What needs to be done —
Without the images, print all the entries below exactly as given.

Source data —
• • •

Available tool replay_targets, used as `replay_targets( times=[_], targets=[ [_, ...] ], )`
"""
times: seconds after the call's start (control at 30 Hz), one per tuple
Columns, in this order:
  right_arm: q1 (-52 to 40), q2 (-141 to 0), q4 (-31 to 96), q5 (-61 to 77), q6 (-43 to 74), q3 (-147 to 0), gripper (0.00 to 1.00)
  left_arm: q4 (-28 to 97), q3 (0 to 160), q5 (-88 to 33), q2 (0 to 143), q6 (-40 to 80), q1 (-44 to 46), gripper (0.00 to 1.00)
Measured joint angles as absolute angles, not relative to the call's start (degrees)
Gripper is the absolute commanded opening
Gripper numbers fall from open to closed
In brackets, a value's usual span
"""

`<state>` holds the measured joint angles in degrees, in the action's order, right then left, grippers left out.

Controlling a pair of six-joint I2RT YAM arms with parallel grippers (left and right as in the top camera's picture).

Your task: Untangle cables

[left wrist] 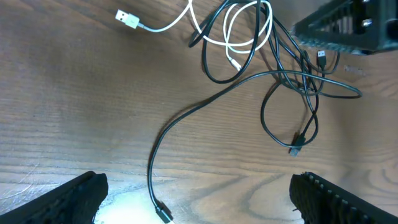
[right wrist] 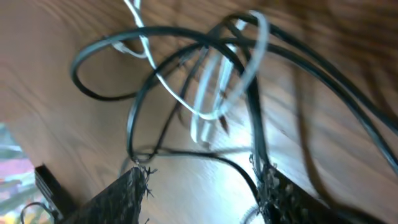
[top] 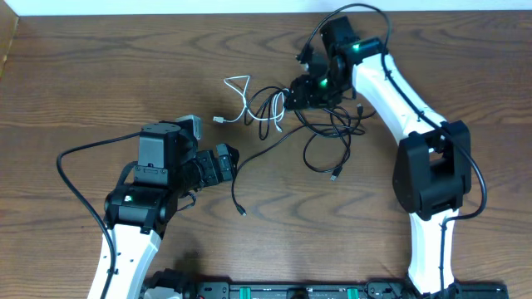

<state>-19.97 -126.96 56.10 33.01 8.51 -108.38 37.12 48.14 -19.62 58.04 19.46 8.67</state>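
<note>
Left jaws stood spread and empty, a black plug end (left wrist: 163, 213) lying just ahead between them. Right jaws stood spread astride the tangled cables (top: 273, 106) on the worktop (top: 100, 75). These looked light and limp; best gripped beside a plug.

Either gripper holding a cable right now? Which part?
Neither: left gripper is open near a black cable's plug end; right gripper is open over the tangle, nothing clamped.
</note>
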Motion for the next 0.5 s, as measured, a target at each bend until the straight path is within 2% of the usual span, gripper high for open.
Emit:
replay_targets(
  times=[0.23,0.5],
  targets=[
    [-21.8,-126.9,47.0,36.1,8.5,-103.2,0.54,37.1,48.1,-19.6,58.0,19.5,8.7,0.98],
    [-22.4,-126.9,36.5,36.7,8.7,-96.9,0.45,37.1,48.1,-19.6,58.0,19.5,8.7,0.98]
  ],
)
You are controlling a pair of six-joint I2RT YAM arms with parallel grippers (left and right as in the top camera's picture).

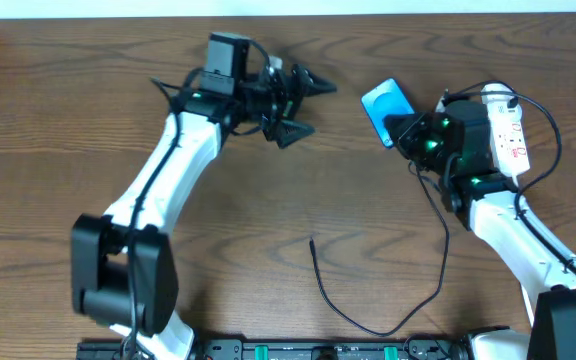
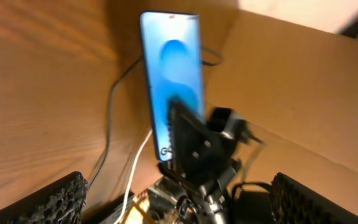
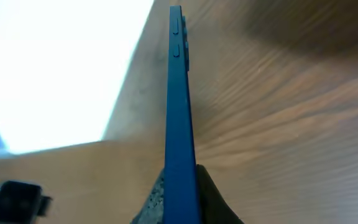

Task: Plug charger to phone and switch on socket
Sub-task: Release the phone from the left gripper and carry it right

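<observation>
Right gripper [image 1: 400,128] is clamped on the phone [image 1: 386,105], gripping its lower end. The right wrist view shows the phone edge-on between the fingers [image 3: 157,200], lifted off the table [image 1: 268,220] and tilted. Left gripper [image 1: 313,108] is spread wide and holds nothing, just beside the phone on its left, facing the blue screen. The charger [image 1: 315,262] lies with its loose end on the table, well apart from both grippers. The socket [image 1: 509,135] is behind the right arm. The switch state is probably off, but it's too small to tell.
</observation>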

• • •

Result of the exercise —
Available tool replay_targets, used as `replay_targets( times=[_], targets=[ [_, ...] ], )`
"""
times: seconds after the call's start (control at 30 Hz), one per tuple
Columns, in this order:
  right_arm: q1 (-52 to 40), q2 (-141 to 0), q4 (-31 to 96), q5 (-61 to 77), q6 (-43 to 74), q3 (-147 to 0), gripper (0.00 to 1.00)
  left_arm: q4 (-28 to 97), q3 (0 to 160), q5 (-88 to 33), q2 (0 to 143), q6 (-40 to 80), q1 (-44 to 46), gripper (0.00 to 1.00)
Measured joint angles as absolute angles, not relative to the call's start (degrees)
Gripper is the absolute commanded opening
Gripper numbers fall from open to closed
In brackets, a value's usual span
"""

`<state>` holds the measured joint angles in degrees, in the action's order, right then left, grippers left out.

Controlling a pair of six-joint I2RT YAM arms with parallel grippers (left and right as in the top camera's picture).

Your task: Untangle cables

[left wrist] 
[right wrist] 
[top] 

<state>-19.97 -126.96 56.10 33.01 8.51 -108.38 37.12 48.14 -19.62 58.04 19.46 8.67</state>
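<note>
Left jaws stood spread and empty, a black plug end (left wrist: 163, 213) lying just ahead between them. Right jaws stood spread astride the tangled cables (top: 273, 106) on the worktop (top: 100, 75). These looked light and limp; best gripped beside a plug.

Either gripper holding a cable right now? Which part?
Neither: left gripper is open near a black cable's plug end; right gripper is open over the tangle, nothing clamped.
</note>
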Motion for the next 0.5 s, as measured, a target at each bend until the straight path is within 2% of the usual span, gripper high for open.
Emit:
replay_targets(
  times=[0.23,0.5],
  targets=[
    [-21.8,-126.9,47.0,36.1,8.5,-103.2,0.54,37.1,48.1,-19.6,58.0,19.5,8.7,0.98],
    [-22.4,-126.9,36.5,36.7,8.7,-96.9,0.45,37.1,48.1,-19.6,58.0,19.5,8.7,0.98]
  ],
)
You are controlling a pair of six-joint I2RT YAM arms with parallel grippers (left and right as in the top camera's picture).


Task: Plug charger to phone and switch on socket
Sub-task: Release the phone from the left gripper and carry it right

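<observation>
Right gripper [image 1: 400,128] is clamped on the phone [image 1: 386,105], gripping its lower end. The right wrist view shows the phone edge-on between the fingers [image 3: 157,200], lifted off the table [image 1: 268,220] and tilted. Left gripper [image 1: 313,108] is spread wide and holds nothing, just beside the phone on its left, facing the blue screen. The charger [image 1: 315,262] lies with its loose end on the table, well apart from both grippers. The socket [image 1: 509,135] is behind the right arm. The switch state is probably off, but it's too small to tell.
</observation>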

No additional output is required for this exercise.